No. Physiotherapy doesn’t affect fibroid size — that’s managed medically or surgically through your gynecologist. What physiotherapy does is address the secondary symptoms that fibroids create: pelvic pressure, bladder and bowel changes, pain, and pelvic floor dysfunction. For many people, these secondary effects are the primary source of daily discomfort, and physiotherapy is one of the most effective ways to manage them while you and your doctor decide on your overall treatment plan.
I'm having a myomectomy — should I do physio before or after?
Both, ideally. Pre-surgical physiotherapy (prehab) optimizes your pelvic floor coordination and core stability, which supports faster surgical recovery. Post-surgical rehab addresses scar tissue, restores pelvic floor function, retrains core muscles, and helps you return to normal activities safely. If you’re having a hysterectomy instead, the same prehab and rehab principles apply with some additional considerations.

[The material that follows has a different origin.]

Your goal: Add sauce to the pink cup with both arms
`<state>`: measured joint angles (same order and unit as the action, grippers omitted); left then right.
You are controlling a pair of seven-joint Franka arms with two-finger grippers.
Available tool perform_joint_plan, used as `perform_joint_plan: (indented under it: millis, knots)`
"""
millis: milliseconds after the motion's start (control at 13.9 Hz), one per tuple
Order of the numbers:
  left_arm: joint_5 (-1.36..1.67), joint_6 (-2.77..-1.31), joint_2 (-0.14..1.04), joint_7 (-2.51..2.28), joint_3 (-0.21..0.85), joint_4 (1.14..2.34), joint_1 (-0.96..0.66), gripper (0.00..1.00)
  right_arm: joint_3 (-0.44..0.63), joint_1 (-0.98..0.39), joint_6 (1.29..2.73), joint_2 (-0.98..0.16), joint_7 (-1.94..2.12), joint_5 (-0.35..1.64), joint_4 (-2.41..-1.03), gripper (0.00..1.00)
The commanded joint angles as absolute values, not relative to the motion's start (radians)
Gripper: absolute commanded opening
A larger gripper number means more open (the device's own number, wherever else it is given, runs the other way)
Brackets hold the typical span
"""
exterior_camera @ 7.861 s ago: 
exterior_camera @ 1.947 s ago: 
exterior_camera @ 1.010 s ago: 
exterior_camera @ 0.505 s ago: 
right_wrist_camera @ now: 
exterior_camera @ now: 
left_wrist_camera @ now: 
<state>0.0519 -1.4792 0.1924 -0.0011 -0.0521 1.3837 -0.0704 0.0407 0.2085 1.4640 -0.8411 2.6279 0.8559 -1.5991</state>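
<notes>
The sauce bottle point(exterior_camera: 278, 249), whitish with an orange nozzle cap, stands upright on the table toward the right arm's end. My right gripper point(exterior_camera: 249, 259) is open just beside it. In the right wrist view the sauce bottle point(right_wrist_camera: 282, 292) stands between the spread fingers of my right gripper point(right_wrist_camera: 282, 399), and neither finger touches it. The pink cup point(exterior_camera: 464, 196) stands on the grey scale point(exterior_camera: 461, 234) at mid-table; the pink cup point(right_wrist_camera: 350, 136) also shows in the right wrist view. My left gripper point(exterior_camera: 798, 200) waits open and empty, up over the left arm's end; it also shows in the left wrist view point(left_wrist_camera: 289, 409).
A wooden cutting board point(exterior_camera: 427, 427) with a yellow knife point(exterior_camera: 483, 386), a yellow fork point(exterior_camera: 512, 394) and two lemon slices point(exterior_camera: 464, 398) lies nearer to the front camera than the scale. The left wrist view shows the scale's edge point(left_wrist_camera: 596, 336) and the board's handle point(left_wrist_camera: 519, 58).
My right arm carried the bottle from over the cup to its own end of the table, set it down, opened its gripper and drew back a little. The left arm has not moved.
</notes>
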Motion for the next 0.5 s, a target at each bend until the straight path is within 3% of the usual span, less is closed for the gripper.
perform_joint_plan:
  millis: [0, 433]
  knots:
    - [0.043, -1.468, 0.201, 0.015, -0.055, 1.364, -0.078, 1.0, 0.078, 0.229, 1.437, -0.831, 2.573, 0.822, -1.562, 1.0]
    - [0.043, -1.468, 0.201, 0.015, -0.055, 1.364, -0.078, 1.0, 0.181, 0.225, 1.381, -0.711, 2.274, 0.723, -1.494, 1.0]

Could my bladder problems be related to my fibroids?
Very likely, yes. Fibroids — especially those on the outer wall of the uterus — can press directly on the bladder, causing urgency, frequency, and incomplete emptying. Even after fibroid treatment, the pelvic floor often retains dysfunctional patterns that perpetuate bladder symptoms. Physiotherapy addresses both the current pressure effects and the learned muscle patterns. If you’re also experiencing urgency without pressure, overactive bladder or urinary incontinence treatment can be integrated into your plan.
How is fibroid-related pelvic pain different from endometriosis pain?

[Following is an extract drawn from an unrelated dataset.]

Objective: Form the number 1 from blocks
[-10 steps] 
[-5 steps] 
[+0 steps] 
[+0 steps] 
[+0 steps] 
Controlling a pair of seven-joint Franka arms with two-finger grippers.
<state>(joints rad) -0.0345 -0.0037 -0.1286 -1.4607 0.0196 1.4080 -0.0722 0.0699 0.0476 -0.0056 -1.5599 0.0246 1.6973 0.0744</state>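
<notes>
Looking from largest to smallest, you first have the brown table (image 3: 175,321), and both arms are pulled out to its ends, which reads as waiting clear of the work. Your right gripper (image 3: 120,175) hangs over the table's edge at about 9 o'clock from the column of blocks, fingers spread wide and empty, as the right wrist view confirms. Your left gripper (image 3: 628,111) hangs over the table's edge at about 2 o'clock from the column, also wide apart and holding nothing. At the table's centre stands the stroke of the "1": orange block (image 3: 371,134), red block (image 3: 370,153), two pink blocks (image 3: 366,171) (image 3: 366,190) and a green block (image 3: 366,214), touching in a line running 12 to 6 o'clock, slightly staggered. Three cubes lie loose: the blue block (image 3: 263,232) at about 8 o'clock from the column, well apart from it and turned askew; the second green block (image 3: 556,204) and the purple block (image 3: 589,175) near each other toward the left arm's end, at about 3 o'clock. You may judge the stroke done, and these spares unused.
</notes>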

While both conditions cause pelvic pain, the mechanisms differ. Fibroid pain is primarily mechanical — caused by the physical mass pressing on surrounding structures, creating pressure, heaviness, and compression-related symptoms. Endometriosis pain involves inflammation, adhesions, and nervous system sensitization. Some people have both conditions simultaneously. The treatment approach overlaps significantly (pelvic floor work, pain management, visceral mobility), but the emphasis differs based on your specific drivers.
Do I need a diagnosis to start?
No. You don’t need a confirmed fibroid diagnosis to begin pelvic floor physiotherapy. If you’re experiencing pelvic pressure, heaviness, bladder or bowel changes, or pain that could be fibroid-related, physiotherapy is an appropriate starting point. We can also help guide you toward appropriate imaging or medical evaluation if needed. If your symptoms also include painful intercourse or pelvic floor tension, we address those alongside your pressure and pain symptoms.